All of the data should be output character for character, except the pictures.

DATA SECTION =>

== Segment start ==

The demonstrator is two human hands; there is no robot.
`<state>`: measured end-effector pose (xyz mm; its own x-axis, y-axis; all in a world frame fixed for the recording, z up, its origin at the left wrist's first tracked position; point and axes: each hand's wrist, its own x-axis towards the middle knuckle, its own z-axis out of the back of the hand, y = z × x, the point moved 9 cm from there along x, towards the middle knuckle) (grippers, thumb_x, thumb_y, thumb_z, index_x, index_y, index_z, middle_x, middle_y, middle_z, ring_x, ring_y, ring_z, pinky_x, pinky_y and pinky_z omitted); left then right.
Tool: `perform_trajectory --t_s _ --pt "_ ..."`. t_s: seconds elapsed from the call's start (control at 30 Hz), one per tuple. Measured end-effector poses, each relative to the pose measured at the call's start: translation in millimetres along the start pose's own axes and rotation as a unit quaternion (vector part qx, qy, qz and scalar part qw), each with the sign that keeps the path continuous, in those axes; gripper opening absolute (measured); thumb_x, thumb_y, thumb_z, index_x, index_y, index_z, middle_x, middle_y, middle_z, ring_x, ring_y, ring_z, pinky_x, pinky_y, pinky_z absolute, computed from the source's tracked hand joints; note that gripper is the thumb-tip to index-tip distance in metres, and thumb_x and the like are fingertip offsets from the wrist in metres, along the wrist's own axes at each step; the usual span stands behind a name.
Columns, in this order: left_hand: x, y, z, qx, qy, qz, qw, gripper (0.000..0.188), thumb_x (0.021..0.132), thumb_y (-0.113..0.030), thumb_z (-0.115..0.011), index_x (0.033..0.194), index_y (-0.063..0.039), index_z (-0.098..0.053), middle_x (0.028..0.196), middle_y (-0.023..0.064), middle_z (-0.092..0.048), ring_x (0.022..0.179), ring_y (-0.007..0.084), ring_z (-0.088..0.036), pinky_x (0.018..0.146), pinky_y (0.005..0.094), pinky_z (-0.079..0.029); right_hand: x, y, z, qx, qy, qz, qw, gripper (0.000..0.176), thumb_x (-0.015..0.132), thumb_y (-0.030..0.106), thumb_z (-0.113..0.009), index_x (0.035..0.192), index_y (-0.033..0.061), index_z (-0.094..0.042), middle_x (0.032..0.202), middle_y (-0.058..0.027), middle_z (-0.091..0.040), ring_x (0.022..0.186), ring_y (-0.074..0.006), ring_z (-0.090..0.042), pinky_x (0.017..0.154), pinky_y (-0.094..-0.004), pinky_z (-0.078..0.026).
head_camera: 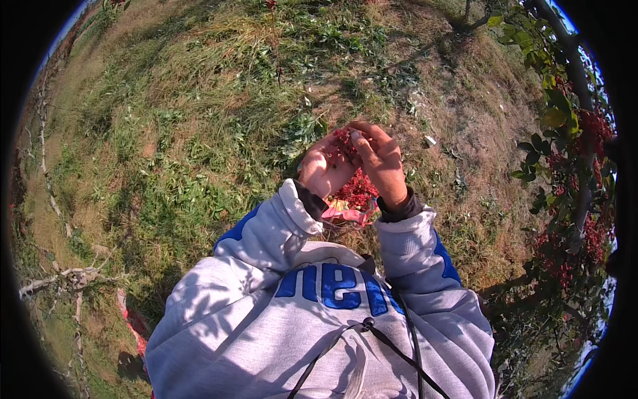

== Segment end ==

ANSWER =>
The demonstrator is two human hands; there is no robot.
`<state>`: measured end-effector pose (xyz mm; its own x-axis, y-axis; all in a world frame fixed for the recording, z up, its origin at the left wrist's first tracked position; point and axes: each hand's wrist, its own x-axis towards the middle knuckle, its own z-axis out of the back of the hand, y = z × x, the point moved 9 cm from there along x, towards the middle knuckle) (grippers, thumb_x, thumb_y, thumb_z, index_x, index_y, index_z, middle_x, middle_y, middle_z, ring_x, ring_y, ring_z, pinky_x, pinky_y and pinky_z omitted); left then right.
Tool: `perform_trajectory --t_s _ --pt "_ ..."`. t_s: seconds elapsed from the call's start (control at 30 Hz), one per tuple. Measured end-effector poses, each relative to the pose measured at the call's start: translation in millimetres along the start pose's own axes and rotation as a unit quaternion (vector part qx, qy, qz and scalar part qw), each with the sign that keeps the path continuous, in those axes; gripper opening absolute (measured); thumb_x, thumb_y, thumb_z, index_x, index_y, index_z, middle_x, middle_y, middle_z, ring_x, ring_y, ring_z, pinky_x, pinky_y, pinky_z absolute, computed from the source's tracked hand joints; note that gripper is the thumb-tip to index-tip distance in metres, and thumb_x and the like are fingertip offsets from the wrist in metres, along the wrist's own axes at each step; the usual span stands behind a name.
Columns, in this order: left_hand: x, y, z, qx, qy, qz, qw, gripper (0.000..0.188), thumb_x (0.021..0.132), thumb_y (-0.113..0.030), thumb_z (-0.115..0.011), index_x (0.033..0.194), index_y (-0.063..0.039), index_z (-0.098..0.053), middle_x (0.028..0.196), middle_y (-0.023..0.064), middle_z (-0.092..0.048), ring_x (0.022..0.179), ring_y (-0.007..0.084), ring_z (-0.088..0.036), pinky_x (0.018..0.146), pinky_y (0.005..0.094), pinky_z (-0.079..0.029); right_hand: x, y, z, qx, qy, qz, qw, gripper (0.000..0.176), thumb_x (-0.015..0.132), thumb_y (-0.030..0.106), thumb_z (-0.113..0.009), index_x (0.035..0.192), index_y (-0.033..0.061), index_z (-0.094..0.042), middle_x (0.032..0.202), middle_y (-0.058..0.027), middle_z (-0.091..0.040), ring_x (0.022..0.186), ring_y (-0.074..0.006), ring_z (-0.090..0.042), pinky_x (0.017..0.154), pinky_y (-0.094..-0.004), pinky_z (-0.078..0.026).
head_camera: 

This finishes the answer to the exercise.